Transcribe the line with "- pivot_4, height" and all the lines that follow it in the material below, exactly as they stand.

* INFORMATION SUPPLIED:
____

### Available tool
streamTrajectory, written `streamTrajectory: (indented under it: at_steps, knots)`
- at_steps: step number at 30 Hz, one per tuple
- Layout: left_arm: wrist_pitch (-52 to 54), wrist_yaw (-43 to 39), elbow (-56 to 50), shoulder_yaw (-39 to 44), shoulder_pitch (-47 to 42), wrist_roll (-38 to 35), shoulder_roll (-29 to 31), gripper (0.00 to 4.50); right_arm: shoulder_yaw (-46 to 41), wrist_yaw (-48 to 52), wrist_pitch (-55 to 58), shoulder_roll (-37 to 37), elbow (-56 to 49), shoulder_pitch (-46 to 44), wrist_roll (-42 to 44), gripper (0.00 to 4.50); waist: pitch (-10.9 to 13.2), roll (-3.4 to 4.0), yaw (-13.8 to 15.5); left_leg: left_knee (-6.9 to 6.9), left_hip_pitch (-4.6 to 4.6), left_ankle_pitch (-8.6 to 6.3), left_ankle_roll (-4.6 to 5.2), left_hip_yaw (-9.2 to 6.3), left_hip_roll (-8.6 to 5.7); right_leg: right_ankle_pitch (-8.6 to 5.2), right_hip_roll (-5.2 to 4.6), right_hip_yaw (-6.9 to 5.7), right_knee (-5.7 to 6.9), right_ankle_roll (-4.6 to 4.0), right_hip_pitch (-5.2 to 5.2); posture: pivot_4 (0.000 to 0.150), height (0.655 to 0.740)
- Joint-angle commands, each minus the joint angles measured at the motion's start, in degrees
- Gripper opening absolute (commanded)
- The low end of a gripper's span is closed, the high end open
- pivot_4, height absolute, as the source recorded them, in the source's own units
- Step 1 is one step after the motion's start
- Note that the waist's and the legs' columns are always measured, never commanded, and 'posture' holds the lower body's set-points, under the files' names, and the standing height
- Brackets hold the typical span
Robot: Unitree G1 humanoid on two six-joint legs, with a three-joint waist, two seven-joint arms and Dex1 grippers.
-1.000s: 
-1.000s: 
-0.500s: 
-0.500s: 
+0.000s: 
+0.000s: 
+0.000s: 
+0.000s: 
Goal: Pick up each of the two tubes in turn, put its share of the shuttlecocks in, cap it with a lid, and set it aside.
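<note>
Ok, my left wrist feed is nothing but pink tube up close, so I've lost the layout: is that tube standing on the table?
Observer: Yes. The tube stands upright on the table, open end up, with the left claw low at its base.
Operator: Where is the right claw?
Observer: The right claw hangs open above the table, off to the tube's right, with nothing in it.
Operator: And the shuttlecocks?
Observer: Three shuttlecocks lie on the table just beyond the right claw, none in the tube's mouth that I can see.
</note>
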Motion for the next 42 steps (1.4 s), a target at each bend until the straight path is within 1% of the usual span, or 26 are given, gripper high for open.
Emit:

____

* RESULT:
- pivot_4, height absolute, as the source recorded them, in the source's own units
- Step 1 is one step after the motion's start
- Note that the waist's and the legs' columns are always measured, never commanded, and 'posture' holds the lower body's set-points, under the files' names, and the standing height
- Brackets hold the typical span
Robot: Unitree G1 humanoid on two six-joint legs, with a three-joint waist, two seven-joint arms and Dex1 grippers.
-1.000s: 
-1.000s: 
-0.500s: 
-0.500s: 
+0.000s: 
+0.000s: 
+0.000s: 
+0.000s: 
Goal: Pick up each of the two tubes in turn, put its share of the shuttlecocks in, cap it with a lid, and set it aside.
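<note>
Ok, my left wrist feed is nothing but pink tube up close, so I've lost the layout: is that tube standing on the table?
Observer: Yes. The tube stands upright on the table, open end up, with the left claw low at its base.
Operator: Where is the right claw?
Observer: The right claw hangs open above the table, off to the tube's right, with nothing in it.
Operator: And the shuttlecocks?
Observer: Three shuttlecocks lie on the table just beyond the right claw, none in the tube's mouth that I can see.
</note>
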Motion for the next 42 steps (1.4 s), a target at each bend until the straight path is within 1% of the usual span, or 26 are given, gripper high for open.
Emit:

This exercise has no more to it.